Was Agabus wrong as a prophet?
Some say Old Testament prophecy has to be 100% but that New Testament prophecy is fallible, that it may be mixed with human error. The Bible is consistent in teaching of prophecy, New Testament prophecy is to be treated just as Old Testament prophecy is. If it is not 100% accurate than God cannot be trusted in what He says to man.
Throughout church history no one ever accused Agabus of prophetic inaccuracy until modern times when false prophets have redefined prophecy. What he said was not appoint of contention throughout church history until our day.
We are told Agabus’s prophecy was in error (Acts 21:11), in that the Jews did not bind Paul and hand him over to the Romans.
Let’s look at what Scripture has to say:
Acts 21:10-11 a certain prophet named Agabus came down from Judea. When he had come to us, he took Paul's belt, bound his own hands and feet, and said, "Thus says the Holy Spirit, 'So shall the Jews at Jerusalem bind the man who owns this belt, and deliver him into the hands of the Gentiles.'
Paul recalls his arrest in Acts 28:17 he appeals to the very words Agabus spoke of him being handed over to the Romans. “yet I was delivered as a prisoner from Jerusalem into the hands of the Romans.”
Agabus used prophetic symbolism in binding his own hands and feet, the same prophetic symbolism we find in the Old Testament (Isa.20:1-6; Jer.13:1-11; Ezek 4:1-)
The New Testament does not in any way teach that the nature of prophecy changed from the Old covenant to the New as revisionists imply.
Agabus introduced his prophecy with, “This is what the Holy Spirit says which is essentially “thus says the Lord.” Nothing in the text indicates that Agabus got his prophecy wrong. He would be known as the first false prophet in the Church. No one in Scripture criticizes the accuracy of Agabus’s words.
Those who state Agabus was in error should be careful in their accusations, since Agabus himself is quoting that this from the Holy Spirit. To label Agabus as being wrong excuses a New Testament prophet to not be required to be as accurate as the Old Testament prophet’s.

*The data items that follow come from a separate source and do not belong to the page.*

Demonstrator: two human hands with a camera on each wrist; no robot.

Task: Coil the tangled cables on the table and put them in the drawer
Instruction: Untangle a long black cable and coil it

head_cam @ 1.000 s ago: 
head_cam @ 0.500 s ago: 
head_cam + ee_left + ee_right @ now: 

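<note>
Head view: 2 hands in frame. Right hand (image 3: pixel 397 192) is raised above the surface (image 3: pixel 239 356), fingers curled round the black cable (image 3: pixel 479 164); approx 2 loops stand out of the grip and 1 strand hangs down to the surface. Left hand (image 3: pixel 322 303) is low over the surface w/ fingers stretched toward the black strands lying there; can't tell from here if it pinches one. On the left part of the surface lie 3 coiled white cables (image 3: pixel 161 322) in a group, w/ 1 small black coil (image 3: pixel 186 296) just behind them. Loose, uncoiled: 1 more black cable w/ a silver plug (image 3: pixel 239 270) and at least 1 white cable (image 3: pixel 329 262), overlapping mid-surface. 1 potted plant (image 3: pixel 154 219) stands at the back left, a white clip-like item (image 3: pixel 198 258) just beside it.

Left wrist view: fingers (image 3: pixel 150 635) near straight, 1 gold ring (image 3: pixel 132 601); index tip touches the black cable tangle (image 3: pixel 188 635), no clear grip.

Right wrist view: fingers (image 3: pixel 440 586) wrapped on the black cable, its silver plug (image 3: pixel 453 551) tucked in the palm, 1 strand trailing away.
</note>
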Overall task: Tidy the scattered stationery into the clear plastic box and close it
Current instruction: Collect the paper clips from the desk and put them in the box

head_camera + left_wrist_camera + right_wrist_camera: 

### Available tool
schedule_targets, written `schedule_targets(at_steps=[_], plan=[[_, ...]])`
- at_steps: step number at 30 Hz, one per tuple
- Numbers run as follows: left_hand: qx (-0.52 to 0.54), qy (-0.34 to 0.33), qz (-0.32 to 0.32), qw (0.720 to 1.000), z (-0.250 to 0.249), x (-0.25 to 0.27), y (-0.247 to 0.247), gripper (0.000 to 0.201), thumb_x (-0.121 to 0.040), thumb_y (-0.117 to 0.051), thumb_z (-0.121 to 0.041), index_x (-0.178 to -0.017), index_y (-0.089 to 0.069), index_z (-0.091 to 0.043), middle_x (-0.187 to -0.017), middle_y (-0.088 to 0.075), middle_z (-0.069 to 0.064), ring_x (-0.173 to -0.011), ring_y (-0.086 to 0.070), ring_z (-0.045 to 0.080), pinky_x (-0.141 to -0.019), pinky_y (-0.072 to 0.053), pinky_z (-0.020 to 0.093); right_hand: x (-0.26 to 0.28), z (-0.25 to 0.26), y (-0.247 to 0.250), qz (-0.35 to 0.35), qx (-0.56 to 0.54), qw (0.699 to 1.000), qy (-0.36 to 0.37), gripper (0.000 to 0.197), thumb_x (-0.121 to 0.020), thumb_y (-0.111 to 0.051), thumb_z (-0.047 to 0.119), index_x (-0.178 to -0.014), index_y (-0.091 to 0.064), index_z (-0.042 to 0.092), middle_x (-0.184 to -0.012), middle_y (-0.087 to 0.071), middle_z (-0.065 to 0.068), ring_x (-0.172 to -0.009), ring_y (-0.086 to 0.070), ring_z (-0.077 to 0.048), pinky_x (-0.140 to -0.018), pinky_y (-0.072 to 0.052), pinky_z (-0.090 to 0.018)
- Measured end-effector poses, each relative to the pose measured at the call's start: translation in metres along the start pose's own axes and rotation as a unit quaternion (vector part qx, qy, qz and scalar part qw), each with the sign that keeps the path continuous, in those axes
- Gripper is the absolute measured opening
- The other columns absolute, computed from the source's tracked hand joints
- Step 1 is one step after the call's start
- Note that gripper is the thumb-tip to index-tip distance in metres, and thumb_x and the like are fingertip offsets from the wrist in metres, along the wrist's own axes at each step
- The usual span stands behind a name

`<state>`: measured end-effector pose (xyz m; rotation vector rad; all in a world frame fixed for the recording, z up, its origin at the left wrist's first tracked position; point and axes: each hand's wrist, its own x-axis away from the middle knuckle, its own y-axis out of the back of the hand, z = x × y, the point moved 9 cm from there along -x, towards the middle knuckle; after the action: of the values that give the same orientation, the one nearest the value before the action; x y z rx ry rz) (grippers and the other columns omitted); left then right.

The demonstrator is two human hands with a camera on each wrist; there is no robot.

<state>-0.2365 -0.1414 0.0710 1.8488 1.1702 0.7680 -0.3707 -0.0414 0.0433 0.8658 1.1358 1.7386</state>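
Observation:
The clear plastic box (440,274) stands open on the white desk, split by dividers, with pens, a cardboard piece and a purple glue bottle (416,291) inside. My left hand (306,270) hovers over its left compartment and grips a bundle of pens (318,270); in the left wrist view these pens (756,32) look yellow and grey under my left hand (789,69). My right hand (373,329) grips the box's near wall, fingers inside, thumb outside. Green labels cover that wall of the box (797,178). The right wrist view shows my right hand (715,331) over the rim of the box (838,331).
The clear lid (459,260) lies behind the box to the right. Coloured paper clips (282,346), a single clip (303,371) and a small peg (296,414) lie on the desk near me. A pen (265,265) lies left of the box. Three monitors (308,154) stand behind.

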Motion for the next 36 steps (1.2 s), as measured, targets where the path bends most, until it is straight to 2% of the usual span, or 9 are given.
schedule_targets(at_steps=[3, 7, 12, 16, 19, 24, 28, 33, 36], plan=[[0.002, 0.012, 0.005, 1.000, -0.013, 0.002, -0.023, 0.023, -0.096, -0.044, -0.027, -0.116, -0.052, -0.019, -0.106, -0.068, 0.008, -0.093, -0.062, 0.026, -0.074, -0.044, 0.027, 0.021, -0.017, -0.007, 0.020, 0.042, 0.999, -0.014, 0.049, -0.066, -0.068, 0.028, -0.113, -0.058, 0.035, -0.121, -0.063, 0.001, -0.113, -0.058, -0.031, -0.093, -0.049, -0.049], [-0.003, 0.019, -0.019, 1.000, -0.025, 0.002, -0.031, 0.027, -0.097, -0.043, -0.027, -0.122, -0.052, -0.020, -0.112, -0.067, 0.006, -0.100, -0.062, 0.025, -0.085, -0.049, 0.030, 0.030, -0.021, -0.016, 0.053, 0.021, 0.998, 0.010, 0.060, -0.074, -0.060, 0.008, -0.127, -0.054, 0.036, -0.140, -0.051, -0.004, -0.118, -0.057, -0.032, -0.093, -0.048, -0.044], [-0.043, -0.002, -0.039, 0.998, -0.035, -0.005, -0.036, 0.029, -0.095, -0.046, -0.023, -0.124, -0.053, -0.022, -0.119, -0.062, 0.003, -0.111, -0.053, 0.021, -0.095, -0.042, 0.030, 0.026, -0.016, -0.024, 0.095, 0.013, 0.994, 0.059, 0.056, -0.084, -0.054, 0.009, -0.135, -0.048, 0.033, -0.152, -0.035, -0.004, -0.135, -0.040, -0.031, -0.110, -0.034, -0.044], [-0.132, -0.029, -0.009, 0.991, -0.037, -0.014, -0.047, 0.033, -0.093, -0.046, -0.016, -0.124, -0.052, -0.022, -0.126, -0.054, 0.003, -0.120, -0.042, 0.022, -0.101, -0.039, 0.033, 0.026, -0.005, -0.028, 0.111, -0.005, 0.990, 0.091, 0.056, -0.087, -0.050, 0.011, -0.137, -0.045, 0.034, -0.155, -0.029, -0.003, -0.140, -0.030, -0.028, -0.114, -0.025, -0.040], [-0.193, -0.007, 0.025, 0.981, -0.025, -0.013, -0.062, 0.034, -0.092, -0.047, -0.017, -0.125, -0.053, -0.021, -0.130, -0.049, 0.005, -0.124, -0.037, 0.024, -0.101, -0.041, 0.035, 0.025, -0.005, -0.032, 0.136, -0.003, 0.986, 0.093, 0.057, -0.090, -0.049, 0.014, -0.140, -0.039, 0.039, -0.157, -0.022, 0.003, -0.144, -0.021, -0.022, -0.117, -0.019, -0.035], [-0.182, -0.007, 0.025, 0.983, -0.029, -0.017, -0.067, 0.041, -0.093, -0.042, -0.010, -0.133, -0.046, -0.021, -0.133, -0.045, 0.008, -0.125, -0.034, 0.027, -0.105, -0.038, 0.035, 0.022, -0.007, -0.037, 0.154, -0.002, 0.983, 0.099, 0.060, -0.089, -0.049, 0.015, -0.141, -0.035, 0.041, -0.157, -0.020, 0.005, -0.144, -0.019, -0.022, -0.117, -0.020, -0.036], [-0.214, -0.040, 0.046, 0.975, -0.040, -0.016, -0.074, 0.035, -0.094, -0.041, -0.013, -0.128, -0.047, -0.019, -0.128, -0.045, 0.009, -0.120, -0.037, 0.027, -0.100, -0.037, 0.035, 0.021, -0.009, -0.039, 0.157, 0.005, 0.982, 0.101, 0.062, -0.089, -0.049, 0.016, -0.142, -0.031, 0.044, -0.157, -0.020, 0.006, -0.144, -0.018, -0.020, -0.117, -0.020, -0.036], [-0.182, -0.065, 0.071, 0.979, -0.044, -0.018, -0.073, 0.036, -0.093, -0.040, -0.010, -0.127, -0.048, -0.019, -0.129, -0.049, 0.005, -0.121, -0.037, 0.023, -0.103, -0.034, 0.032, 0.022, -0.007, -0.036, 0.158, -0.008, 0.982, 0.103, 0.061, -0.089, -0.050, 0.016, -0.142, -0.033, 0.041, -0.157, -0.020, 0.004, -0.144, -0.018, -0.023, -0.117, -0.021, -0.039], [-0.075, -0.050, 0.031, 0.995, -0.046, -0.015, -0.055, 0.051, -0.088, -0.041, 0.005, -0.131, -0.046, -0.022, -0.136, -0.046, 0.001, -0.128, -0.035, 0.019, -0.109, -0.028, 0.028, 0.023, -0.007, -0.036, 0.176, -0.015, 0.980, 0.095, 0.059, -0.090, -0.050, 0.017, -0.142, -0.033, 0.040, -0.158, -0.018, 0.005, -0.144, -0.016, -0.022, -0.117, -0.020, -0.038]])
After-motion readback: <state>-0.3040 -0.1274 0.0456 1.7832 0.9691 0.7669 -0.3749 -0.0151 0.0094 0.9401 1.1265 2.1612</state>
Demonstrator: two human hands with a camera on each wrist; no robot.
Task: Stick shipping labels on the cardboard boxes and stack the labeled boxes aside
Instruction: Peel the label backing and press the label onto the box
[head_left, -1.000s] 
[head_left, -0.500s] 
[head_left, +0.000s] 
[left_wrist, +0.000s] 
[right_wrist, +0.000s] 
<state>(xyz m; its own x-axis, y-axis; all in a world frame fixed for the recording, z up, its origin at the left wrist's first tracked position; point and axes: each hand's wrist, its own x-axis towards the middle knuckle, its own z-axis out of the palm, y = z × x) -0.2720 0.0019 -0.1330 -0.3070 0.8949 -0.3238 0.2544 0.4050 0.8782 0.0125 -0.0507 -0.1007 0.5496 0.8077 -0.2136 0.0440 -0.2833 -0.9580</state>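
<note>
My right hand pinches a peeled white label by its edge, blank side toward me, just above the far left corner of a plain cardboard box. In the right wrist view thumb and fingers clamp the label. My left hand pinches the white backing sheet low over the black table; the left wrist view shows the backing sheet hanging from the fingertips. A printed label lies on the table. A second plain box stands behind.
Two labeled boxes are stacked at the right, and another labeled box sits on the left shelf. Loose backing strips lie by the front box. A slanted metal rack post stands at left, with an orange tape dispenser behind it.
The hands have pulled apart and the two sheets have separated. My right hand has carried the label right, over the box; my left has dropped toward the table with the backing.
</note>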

Since prophecy is direct from God there is no such category as being Spirit-inspired but being fallible in the words of prophecy.
Paul testifies that the Jews “delivered him over” to the Romans. In Acts 21:30-36
“And all the city was disturbed; and the people ran together, seized Paul, and dragged him out of the temple; and immediately the doors were shut. Now as they were seeking to kill him, news came to the commander of the garrison that all Jerusalem was in an uproar. He immediately took soldiers and centurions, and ran down to them. And when they saw the commander and the soldiers, they stopped beating Paul. Then the commander came near and took him, and commanded him to be bound with two chains; and he asked who he was and what he had done. And some among the multitude cried one thing and some another. So when he could not ascertain the truth because of the tumult, he commanded him to be taken into the barracks. 35 When he reached the stairs, he had to be carried by the soldiers because of the violence of the mob. For the multitude of the people followed after, crying out, "Away with him!"
The apostle is arrested by the Romans. The Jews relinquished Paul into the hands of the Romans once the soldiers arrived. Agabus’s prediction was accurate.
Agabus’s statement is validated by the testimony of Paul himself. Acts 28:16–17, describing Paul’s arrival in Rome, says this:
Acts 28:16-18 Now when we came to Rome, the centurion delivered the prisoners to the captain of the guard; but Paul was permitted to dwell by himself with the soldier who guarded him. And it came to pass after three days that Paul called the leaders of the Jews together. So when they had come together, he said to them: "Men and brethren, though I have done nothing against our people or the customs of our fathers, yet I was delivered as a prisoner from Jerusalem into the hands of the Romans, “
Agabus said that the Jews would seize Paul and they did. He prophesied that they would hand him over to the Gentiles, and they did, Agabus is accurate.
The judging of prophecies does not imply prophets could speak error along with truth. In the Old Testament the only way to determine whether someone was a true prophet was by testing prophecies. If the prophecies were wrong in any way, that person was not a true prophet (see Deut. 18:21–22; 1 Sam. 3:19–20). 1 Cor. 14:29; 1 Thess. 5:20–21 ;Prophecies are always to be judged, tested, just like teaching.